:: What you will do ::
Extract the first line through the line containing "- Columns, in" from the listing below, exactly as written.

:: Material provided ::
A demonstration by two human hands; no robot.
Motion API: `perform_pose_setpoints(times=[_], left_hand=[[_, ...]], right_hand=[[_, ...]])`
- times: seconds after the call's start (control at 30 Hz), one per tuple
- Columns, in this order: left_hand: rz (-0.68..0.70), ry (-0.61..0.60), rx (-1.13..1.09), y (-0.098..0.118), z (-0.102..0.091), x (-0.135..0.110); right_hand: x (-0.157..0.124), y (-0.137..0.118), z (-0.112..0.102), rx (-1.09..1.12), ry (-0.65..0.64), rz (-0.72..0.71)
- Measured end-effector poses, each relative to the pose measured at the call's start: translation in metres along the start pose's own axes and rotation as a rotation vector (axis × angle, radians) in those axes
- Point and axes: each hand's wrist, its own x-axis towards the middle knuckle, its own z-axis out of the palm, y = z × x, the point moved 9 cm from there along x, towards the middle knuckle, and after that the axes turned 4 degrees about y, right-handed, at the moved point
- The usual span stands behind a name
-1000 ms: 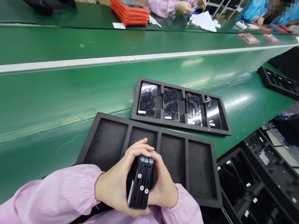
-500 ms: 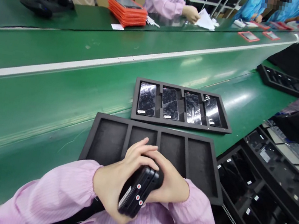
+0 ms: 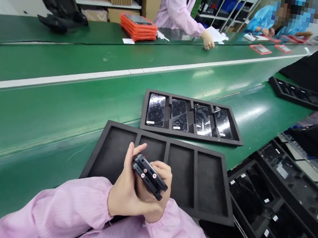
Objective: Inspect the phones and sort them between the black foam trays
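Note:
A small stack of black smartphones (image 3: 151, 176) is held edge-up between my hands, over the front edge of a black foam tray (image 3: 170, 142). Small round white stickers with red marks dot the phones' edges. My left hand (image 3: 124, 196) cups the stack from the left, its fingers pointing up and its thumb stretched across below. My right hand (image 3: 163, 176) wraps the stack from the right and behind, its fingers bent around the far side. The tray's visible compartments hold nothing, though my hands cover part of it.
Behind, a second foam tray (image 3: 191, 136) holds several dark phones with glossy screens. More loaded trays (image 3: 274, 195) stand at the right. Across the green bench (image 3: 91, 87), a co-worker in pink (image 3: 180, 9) reaches beside papers, near a stack of orange-edged items (image 3: 139, 30).
The phone stack has turned, its edges now slanting down to the right. My right hand has shifted inward around it. The co-worker's hand has moved off the white paper.

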Motion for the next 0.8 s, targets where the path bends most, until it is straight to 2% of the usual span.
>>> perform_pose_setpoints(times=[0.1,0.2,0.27,0.33,0.43,0.53,0.6,0.8], left_hand=[[-0.024,0.001,-0.009,-0.003,0.002,-0.002],[0.074,-0.002,-0.120,-0.002,-0.004,0.010],[0.185,-0.083,-0.217,0.002,-0.004,0.019],[0.284,-0.229,-0.292,0.007,0.000,0.026],[0.339,-0.373,-0.272,0.011,0.006,0.032],[0.362,-0.376,-0.157,0.014,0.008,0.033],[0.355,-0.354,-0.125,0.014,0.008,0.030],[0.355,-0.276,-0.064,0.017,0.003,0.026]], right_hand=[[-0.010,-0.002,-0.001,-0.036,-0.019,-0.076],[-0.006,-0.016,-0.006,-0.074,-0.143,-0.209],[0.000,-0.024,-0.008,-0.066,-0.253,-0.281],[0.008,-0.027,-0.009,-0.053,-0.349,-0.292],[0.022,-0.022,-0.003,-0.051,-0.462,-0.271],[0.030,-0.019,0.012,0.048,-0.626,-0.254],[0.033,-0.020,0.019,0.108,-0.679,-0.248],[0.035,-0.026,0.021,0.083,-0.643,-0.252]])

:: Output for this task ::
A demonstration by two human hands; no robot.
Motion API: `perform_pose_setpoints(times=[_], left_hand=[[_, ...]], right_hand=[[_, ...]])`
- times: seconds after the call's start (control at 30 Hz), one per tuple
- Columns, in this order: left_hand: rz (-0.68..0.70), ry (-0.61..0.60), rx (-1.13..1.09), y (-0.098..0.118), z (-0.102..0.091), x (-0.135..0.110); right_hand: x (-0.157..0.124), y (-0.137..0.118), z (-0.112..0.102), rx (-1.09..1.12), ry (-0.65..0.64), rz (-0.72..0.71)

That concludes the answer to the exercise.